If not, by default a secret is created with the following name, which is referenced in the API-Portal deployment:
axway-apim-apiportal-certificates

The name of the secret is based on the apiportal.nameOverride.
Have you set apiportal.nameOverride?
For instance to apiportal?

Answer 2 · 2022-02-22T13:28:40.000Z

@cwiechmann Yes, I did set it as nameOverride: "apiportal"

Answer 3 · 2022-02-22T13:37:21.000Z

@cwiechmann I think the error is from below. Template certificates.name is defined as apiportal.name. However axway-apim-apiportal-certificates was generated

*/}}
{{- define "certificates.name" -}}
{{ include "apiportal.name" . }}-certificates
{{- end }}

Answer 4 · 2022-02-22T13:40:05.000Z

Hmm, include {{ include "apiportal.name" . }} means, it should use the following definition from the main helpers file that should honor your override:

{{/*
API-Portal name - Short by default as it look nicer in the ANM-Topology view
*/}}
{{- define "apiportal.name" -}}
{{- if .Values.apiportal.nameOverride -}}
{{ .Values.apiportal.nameOverride }}
{{- else -}}
{{- default .Chart.Name .Values.apiportal.nameOverride | trunc 63 | trimSuffix "-" -}}-apiportal
{{- end -}}
{{- end -}}

But I do agree, if it doesn't work something must be wrong here.

Answer 5 · 2022-02-22T14:03:40.000Z

One additional comment.

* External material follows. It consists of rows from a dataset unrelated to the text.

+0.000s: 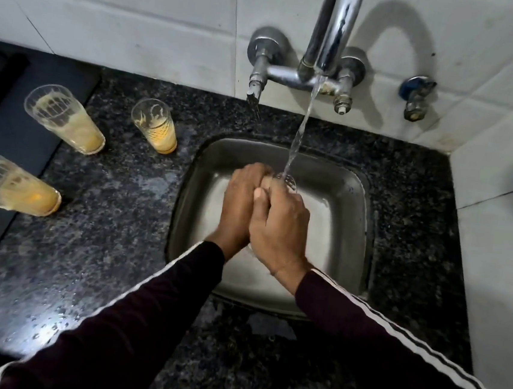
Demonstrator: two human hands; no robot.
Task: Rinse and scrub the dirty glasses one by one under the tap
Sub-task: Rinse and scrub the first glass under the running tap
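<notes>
Cupping glass (pixel 286 181), hands (pixel 259 213) together

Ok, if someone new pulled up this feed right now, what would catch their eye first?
Probably the stream of water falling from the tap onto the glass that the left hand and right hand hold together over the sink. Next, the three dirty glasses with yellow-orange residue standing on the dark counter left of the sink.
</notes>
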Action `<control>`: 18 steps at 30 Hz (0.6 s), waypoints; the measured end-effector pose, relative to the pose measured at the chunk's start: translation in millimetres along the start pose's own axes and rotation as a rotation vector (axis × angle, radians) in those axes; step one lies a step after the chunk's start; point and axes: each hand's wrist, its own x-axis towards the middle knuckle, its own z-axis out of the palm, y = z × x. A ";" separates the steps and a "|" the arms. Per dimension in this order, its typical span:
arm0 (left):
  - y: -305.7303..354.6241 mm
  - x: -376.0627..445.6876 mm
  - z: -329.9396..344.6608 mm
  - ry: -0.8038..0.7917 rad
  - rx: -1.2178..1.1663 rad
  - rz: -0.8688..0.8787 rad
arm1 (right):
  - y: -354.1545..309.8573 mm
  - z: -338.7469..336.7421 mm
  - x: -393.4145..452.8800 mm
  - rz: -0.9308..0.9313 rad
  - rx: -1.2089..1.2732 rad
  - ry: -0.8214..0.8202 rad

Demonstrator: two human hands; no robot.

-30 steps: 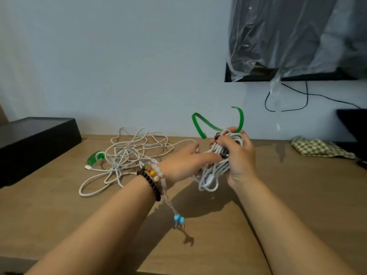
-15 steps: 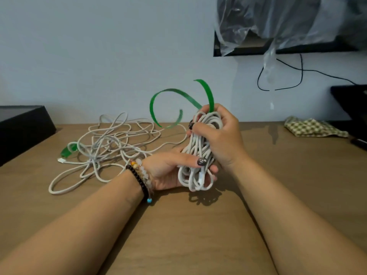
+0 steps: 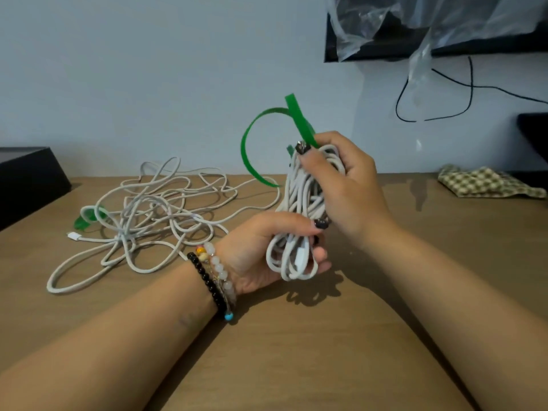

The API-Portal Certificate-Secret is created only during the first installation of the HELM-Chart, as it's using the following HELM annotations:

  annotations:
    "helm.sh/hook": "pre-install"
    "helm.sh/hook-delete-policy": "before-hook-creation"

That means, if you have added the name override later, the secret is not re-created again with your new name. I think if you manually delete it, it should be re-created with the secret-name as expected.

Or you set the existing secret pointing to that secret already existing.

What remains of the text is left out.